Robert Fisk: How the news will be censored in this war

A new CNN system of 'script approval' suggests the Pentagon will have 
nothing to worry about

25 February 2003

Already, the American press is expressing its approval of the coverage of 
American forces which the US military intends to allow its reporters in the 
next Gulf war. The boys from CNN, CBS, ABC and The New York Times will be 
"embedded" among the US marines and infantry. The degree of censorship 
hasn't quite been worked out. But it doesn't matter how much the Pentagon 
cuts from the reporters' dispatches. A new CNN system of "script 
approval"  the iniquitous instruction to reporters that they have to send 
all their copy to anonymous officials in Atlanta to ensure it is suitably 
sanitised  suggests that the Pentagon and the Department of State have 
nothing to worry about. Nor do the Israelis.

Indeed, reading a new CNN document, "Reminder of Script Approval Policy", 
fairly takes the breath away. "All reporters preparing package scripts must 
submit the scripts for approval," it says. "Packages may not be edited 
until the scripts are approved... All packages originating outside 
Washington, LA (Los Angeles) or NY (New York), including all international 
bureaus, must come to the ROW in Atlanta for approval."

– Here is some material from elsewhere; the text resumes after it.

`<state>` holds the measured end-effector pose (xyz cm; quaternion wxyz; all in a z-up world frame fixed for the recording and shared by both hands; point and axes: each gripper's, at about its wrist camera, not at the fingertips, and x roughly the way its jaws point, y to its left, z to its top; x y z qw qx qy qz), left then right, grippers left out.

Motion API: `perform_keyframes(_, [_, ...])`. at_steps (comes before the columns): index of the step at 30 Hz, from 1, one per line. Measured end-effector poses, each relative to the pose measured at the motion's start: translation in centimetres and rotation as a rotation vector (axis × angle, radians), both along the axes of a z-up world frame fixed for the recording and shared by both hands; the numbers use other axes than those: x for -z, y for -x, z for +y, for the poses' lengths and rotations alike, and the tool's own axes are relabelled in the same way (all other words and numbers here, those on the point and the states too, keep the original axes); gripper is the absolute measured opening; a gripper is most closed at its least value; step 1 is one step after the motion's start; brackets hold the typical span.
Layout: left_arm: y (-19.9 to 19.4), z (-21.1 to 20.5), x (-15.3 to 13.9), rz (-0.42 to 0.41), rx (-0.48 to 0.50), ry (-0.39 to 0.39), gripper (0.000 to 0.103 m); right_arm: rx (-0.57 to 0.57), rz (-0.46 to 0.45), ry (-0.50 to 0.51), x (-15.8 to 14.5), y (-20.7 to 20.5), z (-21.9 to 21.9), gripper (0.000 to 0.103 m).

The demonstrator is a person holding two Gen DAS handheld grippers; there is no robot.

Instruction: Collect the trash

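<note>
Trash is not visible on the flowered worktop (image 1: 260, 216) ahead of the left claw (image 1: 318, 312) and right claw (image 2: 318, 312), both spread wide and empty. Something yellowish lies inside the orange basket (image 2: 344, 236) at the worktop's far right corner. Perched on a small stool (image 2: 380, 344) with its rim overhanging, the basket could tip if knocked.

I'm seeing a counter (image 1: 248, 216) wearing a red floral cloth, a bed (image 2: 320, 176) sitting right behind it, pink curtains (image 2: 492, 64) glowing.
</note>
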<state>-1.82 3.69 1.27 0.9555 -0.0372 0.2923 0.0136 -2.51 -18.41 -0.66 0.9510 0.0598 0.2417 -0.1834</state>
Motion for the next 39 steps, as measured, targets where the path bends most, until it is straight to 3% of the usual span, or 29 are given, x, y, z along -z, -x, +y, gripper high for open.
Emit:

The date of this extraordinary message is 27 January. The "ROW" is the row 
of script editors in Atlanta who can insist on changes or "balances" in the 
reporter's dispatch. "A script is not approved for air unless it is 
properly marked approved by an authorised manager and duped (duplicated) to 
burcopy (bureau copy)... When a script is updated it must be re-approved, 
preferably by the originating approving authority."

Note the key words here: "approved" and "authorised". CNN's man or woman in 
Kuwait or Baghdad  or Jerusalem or Ramallah  may know the background to his 
or her story; indeed, they will know far more about it than the 
"authorities" in Atlanta. But CNN's chiefs will decide the spin of the story.

CNN, of course, is not alone in this paranoid form of reporting. Other US 
networks operate equally anti-journalistic systems. And it's not the fault 
of the reporters. CNN's teams may use clichés and don military 
costumes  you will see them do this in the next war  but they try to get 
something of the truth out. Next time, though, they're going to have even 
less chance.

Just where this awful system leads is evident from an intriguing exchange 
last year between CNN's reporter in the occupied West Bank town of 
Ramallah, and Eason Jordan, one of CNN's top honchos in Atlanta.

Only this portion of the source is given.